> **Problem to work on**
Go through the data below and return each line containing the word "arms".

> **Records shown**
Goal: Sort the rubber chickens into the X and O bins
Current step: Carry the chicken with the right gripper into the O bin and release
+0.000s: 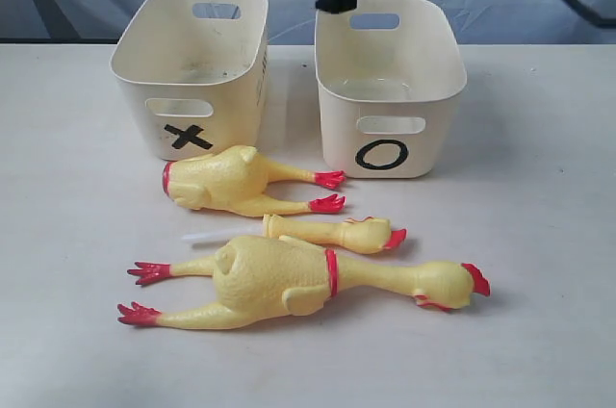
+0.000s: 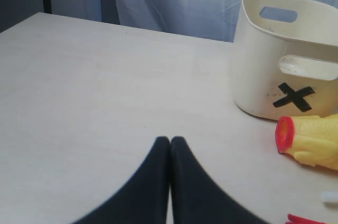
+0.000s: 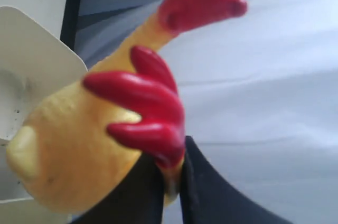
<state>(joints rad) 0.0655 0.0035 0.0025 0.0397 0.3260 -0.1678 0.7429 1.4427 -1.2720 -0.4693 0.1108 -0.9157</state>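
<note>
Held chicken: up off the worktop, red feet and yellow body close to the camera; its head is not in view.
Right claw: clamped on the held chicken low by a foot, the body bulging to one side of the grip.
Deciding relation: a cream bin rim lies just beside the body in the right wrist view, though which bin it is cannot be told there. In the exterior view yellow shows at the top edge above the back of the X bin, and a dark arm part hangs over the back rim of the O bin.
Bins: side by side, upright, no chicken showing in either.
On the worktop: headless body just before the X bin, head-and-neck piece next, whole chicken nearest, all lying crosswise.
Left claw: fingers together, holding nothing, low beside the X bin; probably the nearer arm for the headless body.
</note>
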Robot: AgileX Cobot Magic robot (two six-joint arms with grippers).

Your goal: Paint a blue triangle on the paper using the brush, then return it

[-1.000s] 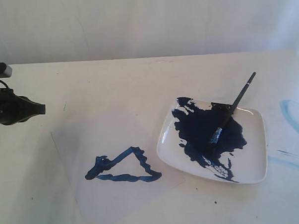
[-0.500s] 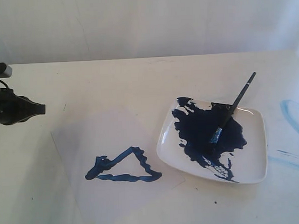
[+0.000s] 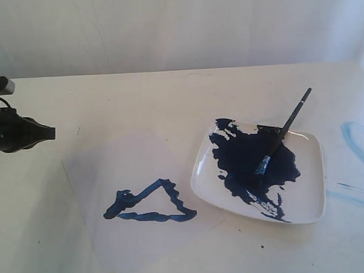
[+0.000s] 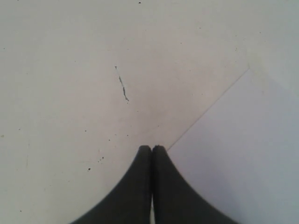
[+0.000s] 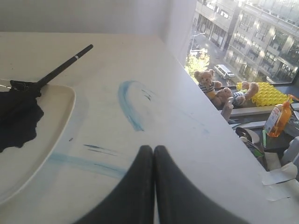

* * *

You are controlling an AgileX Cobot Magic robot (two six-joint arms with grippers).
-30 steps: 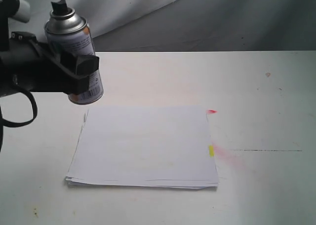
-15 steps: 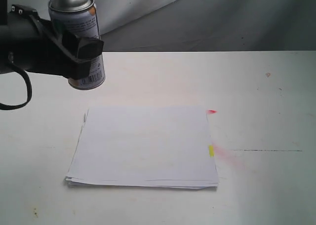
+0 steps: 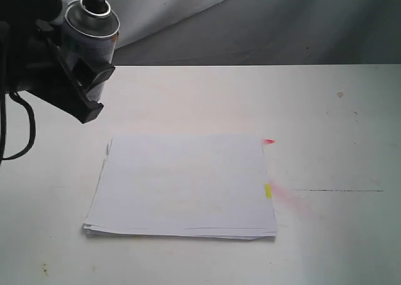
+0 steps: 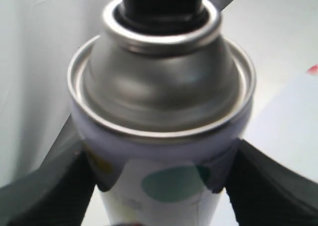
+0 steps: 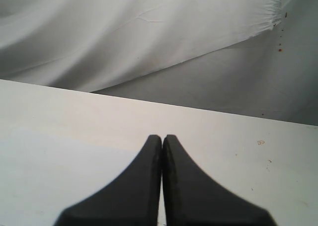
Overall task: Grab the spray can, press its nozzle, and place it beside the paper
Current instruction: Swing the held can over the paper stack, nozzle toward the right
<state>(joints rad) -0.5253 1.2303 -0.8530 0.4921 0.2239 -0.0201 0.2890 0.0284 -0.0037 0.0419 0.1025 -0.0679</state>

> **Task solution**
Robot: AgileX Cobot Magic robot (two six-joint arms with grippers).
You are controlling an AgileX Cobot Magic robot (two six-joint arms with grippers).

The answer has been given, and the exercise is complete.